Top 10 Growth Companies With High Insider Ownership In India
Name | Insider Ownership | Earnings Growth |
Archean Chemical Industries (NSEI:ACI) | 22.9% | 28.9% |
Pitti Engineering (BSE:513519) | 30.3% | 28.0% |
Kirloskar Pneumatic (BSE:505283) | 30.6% | 29.8% |
Shivalik Bimetal Controls (BSE:513097) | 19.5% | 28.7% |
Jupiter Wagons (NSEI:JWL) | 10.8% | 27.2% |
Rajratan Global Wire (BSE:517522) | 19.8% | 33.5% |
Dixon Technologies (India) (NSEI:DIXON) | 24.9% | 34.5% |
Paisalo Digital (BSE:532900) | 16.3% | 23.8% |
JNK India (NSEI:JNKINDIA) | 23.8% | 31.8% |
Pricol (NSEI:PRICOLLTD) | 25.5% | 26.9% |
Let's explore several standout options from the results in the screener.
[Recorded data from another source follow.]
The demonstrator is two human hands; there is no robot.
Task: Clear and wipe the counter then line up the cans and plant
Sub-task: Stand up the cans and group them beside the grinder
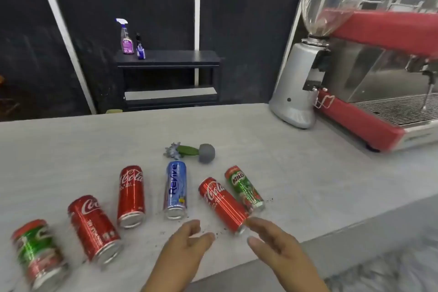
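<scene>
Head view: six cans and a toppled plant lie flat on the pale desk [296, 173], both hands coming in low, nothing gripped.
Far-left Milo can [39, 253]: well left of the blue Revive can [175, 193], on its side near the front edge; it looks free to roll off if nudged.
Left Coke can [93, 230]: lying down, between the far-left Milo and the Revive; one knock could send it into its neighbours.
Middle Coke can [131, 195]: just left of the Revive, also lying flat.
Plant [189, 152]: tipped over just behind the Revive, grey pot pointing right; picked up by the leaves, it could come loose from the pot.
Left hand [184, 248]: in front of the Revive, fingers [203, 239] loosely curled, holding nothing.
Crumbs [218, 232]: dark specks right of the Revive, by the hands; standing cans here before wiping would trap the dirt underneath.
Right Coke can [222, 204]: right of the Revive, touching or almost touching the right Milo can [244, 188]; lifting one may roll the other.
Right hand [279, 244]: right of the Revive, fingers straight and spread, one fingertip at the right Coke's rim, no grip; a push rather than a grasp would roll it.
Coffee grinder [296, 87]: far right and behind the Revive, beside the red espresso machine [379, 111].
</scene>
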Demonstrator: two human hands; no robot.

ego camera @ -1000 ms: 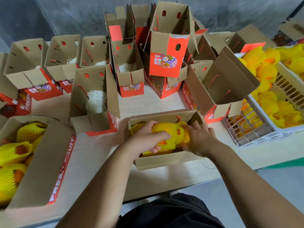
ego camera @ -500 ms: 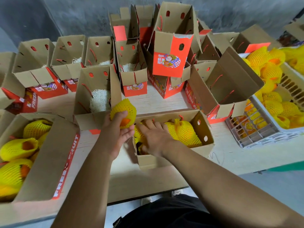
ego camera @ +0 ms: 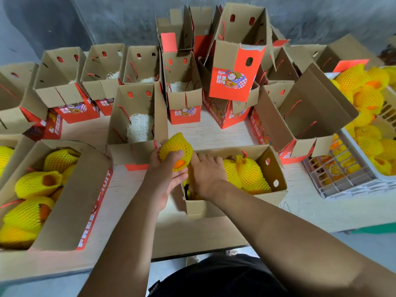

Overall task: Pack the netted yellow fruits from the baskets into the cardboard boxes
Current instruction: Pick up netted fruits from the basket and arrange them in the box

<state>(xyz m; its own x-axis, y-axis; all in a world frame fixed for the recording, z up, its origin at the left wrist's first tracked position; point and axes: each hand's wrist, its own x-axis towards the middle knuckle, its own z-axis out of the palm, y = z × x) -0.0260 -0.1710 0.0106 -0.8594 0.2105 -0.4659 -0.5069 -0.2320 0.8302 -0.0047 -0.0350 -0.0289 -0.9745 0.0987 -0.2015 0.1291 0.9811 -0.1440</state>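
Fruit-packing workshop, prob. a small warehouse: bare grey concrete wall (ego camera: 128,20), rough wooden table (ego camera: 214,133) crowded w/ open printed cardboard boxes (ego camera: 231,82) marked "FRESH FRUIT", plus plastic crates (ego camera: 342,181) heaped w/ netted yellow fruits (ego camera: 364,97).

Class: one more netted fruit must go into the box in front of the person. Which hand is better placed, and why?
Left. The left hand already grips a netted fruit at the box edge; the right hand reaches inside, holding none visibly.

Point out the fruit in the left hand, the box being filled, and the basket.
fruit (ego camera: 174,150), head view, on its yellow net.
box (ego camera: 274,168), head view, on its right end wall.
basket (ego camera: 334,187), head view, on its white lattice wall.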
Capacit'e Infraprojects (NSEI:CAPACITE)
Simply Wall St Growth Rating: ★★★★★☆
Overview: Capacit'e Infraprojects Limited operates in India, focusing on engineering, procurement, and construction services with a market capitalization of approximately ₹24.54 billion.
Operations: The company generates its revenue primarily from engineering, procurement, and construction contracts, totaling ₹19.32 billion.
Insider Ownership: 31.4%
Earnings Growth Forecast: 24.4% p.a.
Capacit'e Infraprojects, a growth-oriented company with significant insider ownership, is trading below analyst price targets with expectations of a 29.3% price increase. Its earnings are projected to grow by 24.42% annually, outpacing the Indian market's 15.9%. Despite recent shareholder dilution and low forecasted return on equity at 11.5%, Capacit'e's revenue growth rate at 20.5% annually exceeds the market average significantly. Recent strategic moves include issuing INR 1 billion in non-convertible debentures to bolster long-term financing and leadership adjustments to strengthen governance and operational capabilities.
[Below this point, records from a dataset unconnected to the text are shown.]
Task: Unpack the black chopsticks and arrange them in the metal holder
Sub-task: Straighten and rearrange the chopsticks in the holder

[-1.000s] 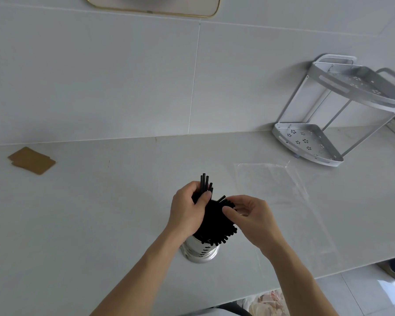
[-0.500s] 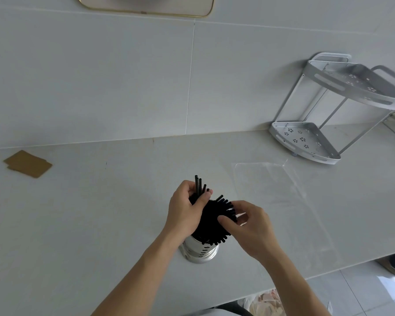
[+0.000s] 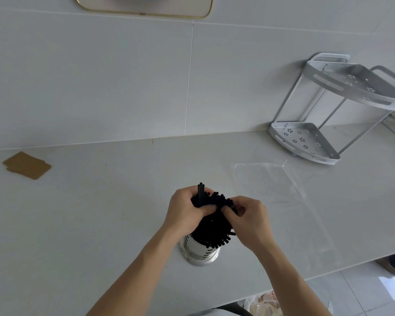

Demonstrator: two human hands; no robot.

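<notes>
A bundle of black chopsticks (image 3: 213, 226) stands in the perforated metal holder (image 3: 200, 253) on the white counter, their tops fanned out above the rim. My left hand (image 3: 185, 209) wraps the left side of the bundle, thumb across it; a few sticks poke up above its fingers. My right hand (image 3: 246, 218) pinches the chopstick tops from the right. The two hands nearly touch over the bundle.
A clear plastic bag (image 3: 276, 190) lies flat right of the holder. A two-tier metal corner rack (image 3: 324, 124) stands at the back right against the tiled wall. Brown cards (image 3: 26, 165) lie far left. The counter's front edge runs just below the holder.
My right hand has closed in from the right onto the chopstick tops, meeting my left hand. The sticks that stuck up above my left hand sit lower.
</notes>
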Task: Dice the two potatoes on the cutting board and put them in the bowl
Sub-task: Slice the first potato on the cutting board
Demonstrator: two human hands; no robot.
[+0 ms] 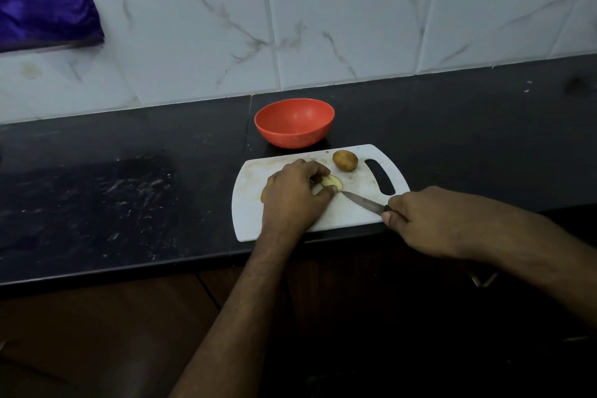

- Get an in-depth perspective on Capacit'e Infraprojects' performance by reading our analyst estimates report here.
- The analysis detailed in our Capacit'e Infraprojects valuation report hints at an deflated share price compared to its estimated value.
Lumax Auto Technologies (NSEI:LUMAXTECH)
Simply Wall St Growth Rating: ★★★★★☆
Overview: Lumax Auto Technologies Limited, along with its subsidiaries, specializes in manufacturing and selling automotive components in India, with a market capitalization of approximately ₹39.06 billion.
Operations: The company generates revenue primarily through the manufacturing and trading of automotive components, totaling ₹28.22 billion.
Insider Ownership: 39.1%
Earnings Growth Forecast: 33.2% p.a.
Lumax Auto Technologies, with high insider ownership, has shown robust financial performance. In FY 2024, the company's revenue and net income surged to INR 28.67 billion and INR 1.30 billion respectively, indicating a strong year-over-year growth. Despite a historically unstable dividend track record, a dividend of INR 5.50 per share was proposed recently. Forecasted earnings growth is significant at 33.2% annually over the next three years, outperforming the Indian market's average of 15.9%. However, its revenue growth forecast of 14.9% annually is below the high-growth benchmark but still exceeds the market average of 9.7%.
- Click to explore a detailed breakdown of our findings in Lumax Auto Technologies' earnings growth report.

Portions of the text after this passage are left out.